AIM OF THE EXERCISE >> The reply must return each line of the data exactly.

SUPPLIED INFORMATION >>
>>>
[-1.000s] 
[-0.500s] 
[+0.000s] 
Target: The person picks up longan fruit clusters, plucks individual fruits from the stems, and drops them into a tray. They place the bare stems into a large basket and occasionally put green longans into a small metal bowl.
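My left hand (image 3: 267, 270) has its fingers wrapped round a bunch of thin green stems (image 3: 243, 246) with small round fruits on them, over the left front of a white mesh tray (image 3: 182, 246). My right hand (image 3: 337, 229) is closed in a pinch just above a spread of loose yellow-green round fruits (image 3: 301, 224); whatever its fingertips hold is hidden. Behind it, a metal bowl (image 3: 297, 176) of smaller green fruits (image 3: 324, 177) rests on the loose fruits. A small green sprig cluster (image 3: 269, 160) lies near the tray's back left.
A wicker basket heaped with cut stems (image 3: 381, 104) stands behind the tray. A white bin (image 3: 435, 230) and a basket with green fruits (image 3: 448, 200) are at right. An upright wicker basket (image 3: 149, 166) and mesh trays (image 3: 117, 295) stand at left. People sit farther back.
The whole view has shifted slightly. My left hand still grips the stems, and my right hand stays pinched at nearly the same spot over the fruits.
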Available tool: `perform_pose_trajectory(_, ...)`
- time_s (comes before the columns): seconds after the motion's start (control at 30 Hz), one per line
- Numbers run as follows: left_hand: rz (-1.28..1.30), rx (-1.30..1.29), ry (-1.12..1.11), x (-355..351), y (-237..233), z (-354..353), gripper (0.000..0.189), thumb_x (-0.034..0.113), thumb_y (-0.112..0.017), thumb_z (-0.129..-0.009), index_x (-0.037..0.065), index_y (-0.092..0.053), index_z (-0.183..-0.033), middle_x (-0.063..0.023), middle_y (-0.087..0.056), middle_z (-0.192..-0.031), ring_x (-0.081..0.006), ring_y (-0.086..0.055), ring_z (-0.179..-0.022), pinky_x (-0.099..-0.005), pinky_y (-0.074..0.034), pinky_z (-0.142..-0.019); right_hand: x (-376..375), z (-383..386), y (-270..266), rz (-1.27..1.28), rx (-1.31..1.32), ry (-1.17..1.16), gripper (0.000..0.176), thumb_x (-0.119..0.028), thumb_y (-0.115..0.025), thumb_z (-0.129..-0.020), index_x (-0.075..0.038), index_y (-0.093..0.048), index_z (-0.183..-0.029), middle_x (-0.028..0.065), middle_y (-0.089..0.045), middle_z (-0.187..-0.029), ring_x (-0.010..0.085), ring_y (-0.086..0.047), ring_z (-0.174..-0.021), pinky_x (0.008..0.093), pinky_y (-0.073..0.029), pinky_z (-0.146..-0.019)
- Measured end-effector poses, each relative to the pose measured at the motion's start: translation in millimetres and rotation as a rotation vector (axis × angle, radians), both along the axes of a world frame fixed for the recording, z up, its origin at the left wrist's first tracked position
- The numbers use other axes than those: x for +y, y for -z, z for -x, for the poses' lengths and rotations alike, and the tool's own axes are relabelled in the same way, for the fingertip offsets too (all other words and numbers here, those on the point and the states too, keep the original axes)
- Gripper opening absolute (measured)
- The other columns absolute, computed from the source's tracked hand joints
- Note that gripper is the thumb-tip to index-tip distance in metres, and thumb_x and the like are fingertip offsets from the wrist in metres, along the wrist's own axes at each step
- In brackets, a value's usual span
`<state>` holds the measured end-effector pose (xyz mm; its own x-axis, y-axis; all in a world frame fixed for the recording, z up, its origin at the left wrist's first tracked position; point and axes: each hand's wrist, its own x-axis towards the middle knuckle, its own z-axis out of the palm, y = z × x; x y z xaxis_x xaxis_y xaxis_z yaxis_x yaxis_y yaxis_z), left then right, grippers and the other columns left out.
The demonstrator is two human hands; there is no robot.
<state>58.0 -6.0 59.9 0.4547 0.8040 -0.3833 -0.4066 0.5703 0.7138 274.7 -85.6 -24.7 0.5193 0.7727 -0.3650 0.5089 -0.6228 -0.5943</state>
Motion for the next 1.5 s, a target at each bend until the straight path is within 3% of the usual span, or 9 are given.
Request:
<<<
REPLY >>
[-1.000s] 
[-0.500s] 
[+0.000s] 
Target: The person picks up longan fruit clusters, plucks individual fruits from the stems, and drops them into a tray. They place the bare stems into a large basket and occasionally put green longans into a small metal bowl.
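My left hand (image 3: 267, 270) has its fingers wrapped round a bunch of thin green stems (image 3: 243, 246) with small round fruits on them, over the left front of a white mesh tray (image 3: 182, 246). My right hand (image 3: 337, 229) is closed in a pinch just above a spread of loose yellow-green round fruits (image 3: 301, 224); whatever its fingertips hold is hidden. Behind it, a metal bowl (image 3: 297, 176) of smaller green fruits (image 3: 324, 177) rests on the loose fruits. A small green sprig cluster (image 3: 269, 160) lies near the tray's back left.
A wicker basket heaped with cut stems (image 3: 381, 104) stands behind the tray. A white bin (image 3: 435, 230) and a basket with green fruits (image 3: 448, 200) are at right. An upright wicker basket (image 3: 149, 166) and mesh trays (image 3: 117, 295) stand at left. People sit farther back.
The whole view has shifted slightly. My left hand still grips the stems, and my right hand stays pinched at nearly the same spot over the fruits.
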Available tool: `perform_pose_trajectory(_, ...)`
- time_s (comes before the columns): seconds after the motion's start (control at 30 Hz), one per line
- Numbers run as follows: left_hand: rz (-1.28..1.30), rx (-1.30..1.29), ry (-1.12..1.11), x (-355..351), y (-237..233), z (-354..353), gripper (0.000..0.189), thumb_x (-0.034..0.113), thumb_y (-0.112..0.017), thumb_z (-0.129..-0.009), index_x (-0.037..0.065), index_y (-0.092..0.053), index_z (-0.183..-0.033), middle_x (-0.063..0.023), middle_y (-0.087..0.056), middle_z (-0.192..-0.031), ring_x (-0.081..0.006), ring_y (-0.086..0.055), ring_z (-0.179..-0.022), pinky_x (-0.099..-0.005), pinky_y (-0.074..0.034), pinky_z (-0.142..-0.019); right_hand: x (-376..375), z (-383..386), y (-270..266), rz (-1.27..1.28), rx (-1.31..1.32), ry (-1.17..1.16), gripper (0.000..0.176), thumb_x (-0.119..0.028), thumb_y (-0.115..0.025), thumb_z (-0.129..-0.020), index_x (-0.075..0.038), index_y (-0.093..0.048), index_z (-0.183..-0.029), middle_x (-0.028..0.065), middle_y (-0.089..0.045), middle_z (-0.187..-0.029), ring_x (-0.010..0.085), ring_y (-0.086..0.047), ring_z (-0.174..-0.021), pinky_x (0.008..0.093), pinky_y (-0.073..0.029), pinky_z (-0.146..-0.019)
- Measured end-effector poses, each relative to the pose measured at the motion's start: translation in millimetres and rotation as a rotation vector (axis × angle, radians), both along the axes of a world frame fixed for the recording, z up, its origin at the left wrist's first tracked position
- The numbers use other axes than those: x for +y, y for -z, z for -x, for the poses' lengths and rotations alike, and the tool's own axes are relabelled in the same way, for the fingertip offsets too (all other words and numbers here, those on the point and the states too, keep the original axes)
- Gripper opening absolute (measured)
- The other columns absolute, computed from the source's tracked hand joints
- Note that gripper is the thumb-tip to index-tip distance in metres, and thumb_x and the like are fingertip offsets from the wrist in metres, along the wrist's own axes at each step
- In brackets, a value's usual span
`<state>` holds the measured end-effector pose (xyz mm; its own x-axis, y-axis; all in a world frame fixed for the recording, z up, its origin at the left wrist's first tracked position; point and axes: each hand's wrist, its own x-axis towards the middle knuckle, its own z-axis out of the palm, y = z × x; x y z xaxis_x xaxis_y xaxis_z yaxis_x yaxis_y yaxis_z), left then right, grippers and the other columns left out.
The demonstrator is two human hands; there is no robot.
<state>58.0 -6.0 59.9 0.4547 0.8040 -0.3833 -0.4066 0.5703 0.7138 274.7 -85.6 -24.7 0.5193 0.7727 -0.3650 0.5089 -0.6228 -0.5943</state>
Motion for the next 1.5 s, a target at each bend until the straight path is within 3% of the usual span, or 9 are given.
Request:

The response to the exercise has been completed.